The rink closed in summer 1917. The building was later used by Daimler Hire, and ultimately demolished in the mid-1970s.

==Ice hockey==
The Princes Ice Hockey Club was founded at the rink at the end of 1896. It began playing challenge matches in early 1897, initially against the three existing teams in England: Niagara, Brighton and the Royal Engineers.

In March 1900, the rink hosted the first Ice Hockey Varsity Match, won 7–6 by Oxford, although Oxford insisted on playing with bandy sticks and a lacrosse ball. The next year, another Varsity Match was held, this time using a puck and hockey skates.

In 1902, London Canadians was founded as a second ice hockey team at the rink. They and Princes participated in Europe's first ice hockey league, which they contested against Argyll and the Amateur Skating Club, both based at Hengler's Ice Rink, and Cambridge University. The league started in November 1903 and was completed in February 1904 after eight games. Canadians won the tournament, with Princes taking second place.

The league was not repeated, as Hengler's closed. Instead, Princes began undertaking annual European tours (as did London Canadians' successors, Oxford Canadians), while teams such as Sporting Club Lyon, Brussels Club des Patineurs and C. P. P. Paris came to play the London-based teams. The 1908 match with Paris was the first under Ligue Internationale de Hockey sur Glace (international) rules in Britain; it was also notable as Thomas Sopwith played in goal.
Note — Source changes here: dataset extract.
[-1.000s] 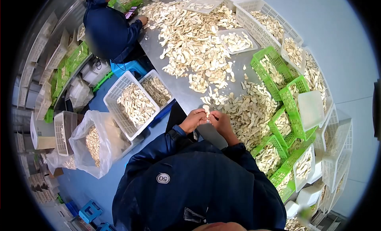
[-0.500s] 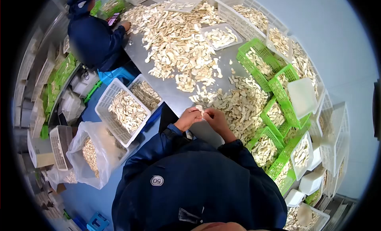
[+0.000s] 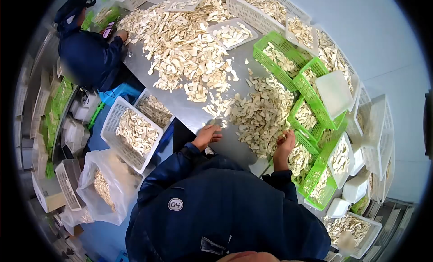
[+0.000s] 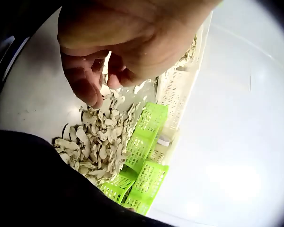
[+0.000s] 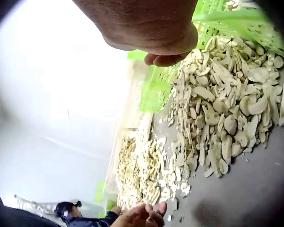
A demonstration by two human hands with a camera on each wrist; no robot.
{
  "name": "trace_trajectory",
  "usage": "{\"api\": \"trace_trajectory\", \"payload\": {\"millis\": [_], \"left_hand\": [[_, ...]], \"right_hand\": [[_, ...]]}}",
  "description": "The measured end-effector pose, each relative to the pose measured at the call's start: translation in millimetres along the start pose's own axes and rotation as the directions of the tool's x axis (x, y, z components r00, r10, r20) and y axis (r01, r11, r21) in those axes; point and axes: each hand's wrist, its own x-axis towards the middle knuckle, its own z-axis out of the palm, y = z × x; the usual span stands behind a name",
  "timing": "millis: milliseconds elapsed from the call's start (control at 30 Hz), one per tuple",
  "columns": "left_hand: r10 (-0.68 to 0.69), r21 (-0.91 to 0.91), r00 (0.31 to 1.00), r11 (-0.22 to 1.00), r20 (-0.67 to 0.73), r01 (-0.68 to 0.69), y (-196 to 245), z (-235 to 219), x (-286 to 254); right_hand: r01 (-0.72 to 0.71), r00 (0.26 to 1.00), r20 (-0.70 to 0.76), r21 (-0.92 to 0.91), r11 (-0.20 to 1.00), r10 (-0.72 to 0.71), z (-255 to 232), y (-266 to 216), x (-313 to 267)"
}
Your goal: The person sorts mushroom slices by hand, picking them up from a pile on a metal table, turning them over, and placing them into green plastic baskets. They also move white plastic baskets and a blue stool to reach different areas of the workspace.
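Note:
Pale dried slices lie in a grey-brown heap [image 3: 261, 115] on the metal table. My left hand [image 3: 208, 135] is just short of a few paler slices [image 3: 218, 105], its fingers loosely bent and apart. In the left wrist view, that hand [image 4: 128, 42] hangs over the table beside the slice heap [image 4: 102, 142], with no slice plainly gripped. To the right, my right hand [image 3: 284, 148] is bent at the edge of a green basket [image 3: 307, 145]. The right wrist view shows the back of this hand [image 5: 151, 26] and some curled fingertips; whatever they may hold is hidden.
A larger slice pile [image 3: 185, 50] covers the far table, with a white tray [image 3: 232, 33] beside it. Green and white baskets line the right side. Left of the table are a white crate [image 3: 131, 133] and a plastic bag [image 3: 108, 185]. Another person [image 3: 88, 54] is at the far left.
My hands, earlier together around one pale slice, have parted. The right moved right to the green baskets; the left stayed near the table's front edge. The head view has shifted.

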Motion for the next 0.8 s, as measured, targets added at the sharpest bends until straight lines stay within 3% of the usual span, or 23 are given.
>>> {"api": "trace_trajectory", "payload": {"millis": [33,133,200,267,367,467,700,800], "left_hand": [[0.012,-0.009,1.000,1.000,0.012,-0.011,-1,1,0],[0.008,0.071,0.999,0.997,0.044,-0.011,-3,-2,5],[-0.005,0.020,1.000,1.000,0.006,0.005,1,-5,2],[0.005,-0.007,1.000,1.000,-0.024,-0.005,2,-7,-2],[0.041,-0.019,0.997,0.999,-0.065,-0.043,-2,-19,-6],[0.028,-0.075,0.994,0.997,-0.103,-0.036,-13,-32,-1],[-0.042,-0.140,0.995,0.990,-0.092,0.029,-12,-36,-4],[-0.052,-0.157,0.996,0.987,-0.078,0.040,-10,-34,-5]], "right_hand": [[-0.009,1.000,-0.016,-0.058,0.998,0.008,3,3,0],[0.011,0.927,0.352,-0.377,0.926,0.132,21,44,17],[0.322,0.835,0.551,-0.469,0.822,-0.012,49,73,22],[0.514,0.738,0.674,-0.545,0.662,-0.018,89,69,10],[0.783,0.530,0.842,-0.441,0.439,-0.100,125,88,10],[0.935,0.334,0.928,-0.304,0.180,-0.166,141,110,15],[0.924,0.382,0.923,-0.383,-0.011,-0.056,140,119,28],[0.913,0.403,0.908,-0.389,0.122,-0.113,136,114,34]]}}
In March 1910, the first England-Scotland ice hockey match was held at the rink, but the sport was suspended at the start of World War I. Despite this, the British Ice Hockey Association was founded at the rink in 1914.

==Figure skating==

In October 1908, the figure skating events of the Olympics were held at the rink - the first ice sport ever included in the Olympics and the only occasion Olympic ice events have been held in Britain.

==Exhibitions==
The rink was also used for art exhibitions. The International Society of Sculptors, Painters and Gravers held its annual exhibition there in 1898 and 1899.

The Women's Exhibition hosted by the Women's Social and Political Union and funded by Clara Mordan was held at the Prince's Ice Rink in May 1909. Its organisers included Amy Katherine Browning and Sylvia Pankhurst.